Abstract:
Large coal block accumulation is one of the main causes of blockage at the head transfer point of the scraper conveyor in a fully mechanized mining face. Timely and accurate breaking of large coal blocks is crucial for ensuring smooth coal flow in the fully mechanized mining face. However, short-term occlusion and posture changes of large coal blocks lead to low detection accuracy, which further prevents the crushing robot from accurately breaking them. To address this problem, a tracking and detection model for large coal blocks on a scraper conveyor named DAMP-YOLO11n-BT based on YOLO11n was proposed. The DCSNet module was used to replace the backbone network of the original YOLO11n model, which reduced the floating-point operations of the model while maintaining detection accuracy. The AG-SPPF module was adopted to enhance the model’s attention to the global background information of the coal flow region of the scraper conveyor and the local key information of coal blocks, and to improve its anti-interference capability under uneven illumination and other environmental conditions.
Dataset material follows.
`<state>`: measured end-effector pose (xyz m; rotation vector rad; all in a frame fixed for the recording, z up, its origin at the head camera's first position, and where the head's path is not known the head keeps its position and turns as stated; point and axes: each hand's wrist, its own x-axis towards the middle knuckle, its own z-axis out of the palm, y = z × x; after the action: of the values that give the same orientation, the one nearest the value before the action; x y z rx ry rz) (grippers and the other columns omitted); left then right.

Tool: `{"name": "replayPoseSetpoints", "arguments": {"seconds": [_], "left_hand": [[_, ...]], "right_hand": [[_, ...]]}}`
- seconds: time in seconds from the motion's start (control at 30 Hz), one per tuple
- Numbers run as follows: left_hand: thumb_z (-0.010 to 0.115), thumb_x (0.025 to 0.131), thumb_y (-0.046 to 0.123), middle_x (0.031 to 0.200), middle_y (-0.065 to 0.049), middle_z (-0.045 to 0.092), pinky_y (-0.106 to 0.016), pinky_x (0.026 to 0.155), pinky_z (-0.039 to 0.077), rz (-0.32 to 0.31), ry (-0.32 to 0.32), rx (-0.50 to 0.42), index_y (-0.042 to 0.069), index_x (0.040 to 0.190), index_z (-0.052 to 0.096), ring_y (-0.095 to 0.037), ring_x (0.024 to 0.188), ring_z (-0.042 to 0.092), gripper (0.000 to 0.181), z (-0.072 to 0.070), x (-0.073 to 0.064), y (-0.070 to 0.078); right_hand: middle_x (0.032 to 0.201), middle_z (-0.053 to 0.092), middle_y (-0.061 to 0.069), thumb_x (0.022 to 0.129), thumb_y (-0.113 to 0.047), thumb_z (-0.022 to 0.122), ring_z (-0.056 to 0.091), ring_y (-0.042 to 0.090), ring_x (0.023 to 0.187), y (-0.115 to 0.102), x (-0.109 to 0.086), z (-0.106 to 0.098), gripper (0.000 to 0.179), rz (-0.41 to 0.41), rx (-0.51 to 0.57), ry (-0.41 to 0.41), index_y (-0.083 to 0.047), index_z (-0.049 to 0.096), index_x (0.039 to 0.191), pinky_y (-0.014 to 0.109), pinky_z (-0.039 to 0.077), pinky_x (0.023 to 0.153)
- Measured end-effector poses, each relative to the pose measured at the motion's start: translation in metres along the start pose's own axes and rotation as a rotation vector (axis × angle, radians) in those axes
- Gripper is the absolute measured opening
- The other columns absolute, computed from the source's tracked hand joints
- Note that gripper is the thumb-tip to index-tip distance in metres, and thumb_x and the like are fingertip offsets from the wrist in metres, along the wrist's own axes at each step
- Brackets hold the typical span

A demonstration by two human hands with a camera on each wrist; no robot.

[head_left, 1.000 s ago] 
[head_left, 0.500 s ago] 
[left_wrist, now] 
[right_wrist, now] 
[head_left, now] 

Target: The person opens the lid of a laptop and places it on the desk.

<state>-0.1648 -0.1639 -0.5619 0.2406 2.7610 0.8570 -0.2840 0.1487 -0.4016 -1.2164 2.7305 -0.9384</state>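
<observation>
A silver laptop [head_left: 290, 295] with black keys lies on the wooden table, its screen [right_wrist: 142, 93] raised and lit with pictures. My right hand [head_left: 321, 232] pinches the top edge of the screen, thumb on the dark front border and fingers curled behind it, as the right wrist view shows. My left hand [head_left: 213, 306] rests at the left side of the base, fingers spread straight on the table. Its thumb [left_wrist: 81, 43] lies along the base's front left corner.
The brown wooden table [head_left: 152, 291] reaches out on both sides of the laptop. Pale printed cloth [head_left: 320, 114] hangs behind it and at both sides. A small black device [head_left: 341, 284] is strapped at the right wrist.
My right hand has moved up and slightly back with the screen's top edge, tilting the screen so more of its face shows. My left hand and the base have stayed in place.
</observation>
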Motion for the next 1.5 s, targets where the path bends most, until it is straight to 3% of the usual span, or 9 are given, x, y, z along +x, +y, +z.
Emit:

Powerful-IoU (PIoU) was introduced to optimize bounding box regression through adaptive penalty and gradient adjustment, strengthen the focus on medium-quality anchor boxes, and enhance the detection capability for large coal blocks in dense coal block scenes. By integrating the DAMP-YOLO11n model with the ByteTrack algorithm, the DAMP-YOLO11n-BT model was proposed to realize the tracking and detection of large coal blocks. Experiments were conducted using a large coal block detection dataset of scraper conveyors collected on site. The results showed that: ① the accuracy, mAP@0.5∶0.95, and recall of the proposed DAMP-YOLO11n model were 86.3%, 77.6%, and 85.5%, respectively, which were improved by 2.4%, 2.4%, and 3.2%, respectively, compared with the original YOLO11n model. The number of parameters, floating-point operations, and model size were 1.95×10
6, 4.8×10
9, and 4.09 MiB, which were reduced by 24.4%, 23.8%, and 23.6%, respectively, compared with the original YOLO11n model. The detection speed reached 351 frames/s, which met the real-time detection requirement. ② The multiple object tracking accuracy, multiple object tracking precision, and ID F1 score of DAMP-YOLO11n-BT for large coal block tracking and detection were 76.6%, 74.5%, and 75.2%, respectively, all of which were better than those of YOLO11n-BT. The proposed method solves the problems of missed detection and ID switching of occluded large coal blocks and meets the tracking requirements for precise operation of the crushing robot.